Task statement:
Copy the lines below, word for word, from the first through the line containing "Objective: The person". Leave the pictures out.

Stored data:
^^^^
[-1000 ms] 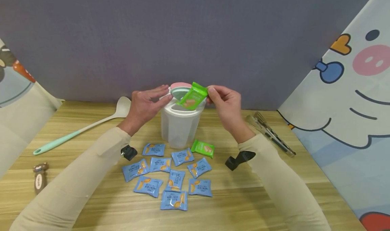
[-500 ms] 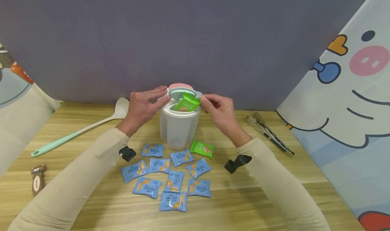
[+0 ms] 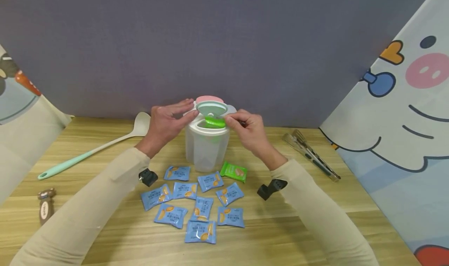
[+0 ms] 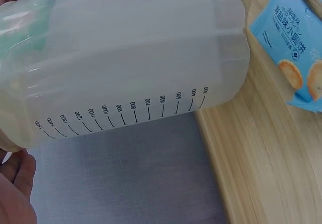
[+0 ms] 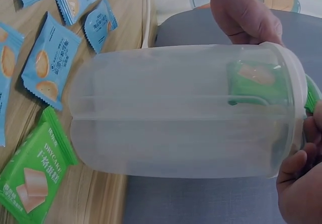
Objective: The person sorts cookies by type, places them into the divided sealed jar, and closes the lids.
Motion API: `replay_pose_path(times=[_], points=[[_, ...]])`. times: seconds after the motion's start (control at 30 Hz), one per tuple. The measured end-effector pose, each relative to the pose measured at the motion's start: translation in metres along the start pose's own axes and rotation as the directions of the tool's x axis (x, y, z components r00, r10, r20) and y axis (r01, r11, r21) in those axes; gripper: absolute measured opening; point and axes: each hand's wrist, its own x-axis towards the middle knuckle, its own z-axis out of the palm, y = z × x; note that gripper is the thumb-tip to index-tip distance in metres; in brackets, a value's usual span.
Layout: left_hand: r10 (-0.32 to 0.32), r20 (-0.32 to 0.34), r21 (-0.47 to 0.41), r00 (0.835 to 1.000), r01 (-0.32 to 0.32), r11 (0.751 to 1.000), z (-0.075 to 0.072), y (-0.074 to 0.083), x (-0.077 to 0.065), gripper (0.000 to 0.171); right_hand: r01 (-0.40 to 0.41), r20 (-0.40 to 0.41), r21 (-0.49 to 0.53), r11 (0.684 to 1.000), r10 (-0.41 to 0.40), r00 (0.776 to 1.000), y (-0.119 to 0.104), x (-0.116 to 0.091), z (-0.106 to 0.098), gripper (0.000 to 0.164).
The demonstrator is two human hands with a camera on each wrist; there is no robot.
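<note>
A translucent plastic canister [image 3: 207, 153] with a white lid stands upright at the back of the table; a green flap [image 3: 212, 108] on the lid is raised. My right hand [image 3: 248, 130] pinches the end of a green snack packet [image 3: 214, 122], which is partway down through the lid opening. In the right wrist view the packet's lower part [image 5: 256, 80] shows through the canister wall. My left hand [image 3: 167, 124] rests against the left side of the lid, fingers straight. Another green snack packet [image 3: 234, 171] lies by the canister's base.
Several blue biscuit packets [image 3: 201, 208] lie in front of the canister. A ladle [image 3: 105, 144] with a mint handle and a brown bear-shaped item [image 3: 45, 205] are at left. Metal tongs [image 3: 311, 154] lie at right. A grey panel [image 3: 224, 44] stands behind the table.
My right hand has moved down and left, lowering the green packet from above the lid into the opening. The left hand stays at the lid.
</note>
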Motion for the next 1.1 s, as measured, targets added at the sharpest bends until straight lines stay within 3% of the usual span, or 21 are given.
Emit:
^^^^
Exercise output:
[-1000 ms] 
[-500 ms] 
[+0 ms] 
[+0 ms] 
[+0 ms] 
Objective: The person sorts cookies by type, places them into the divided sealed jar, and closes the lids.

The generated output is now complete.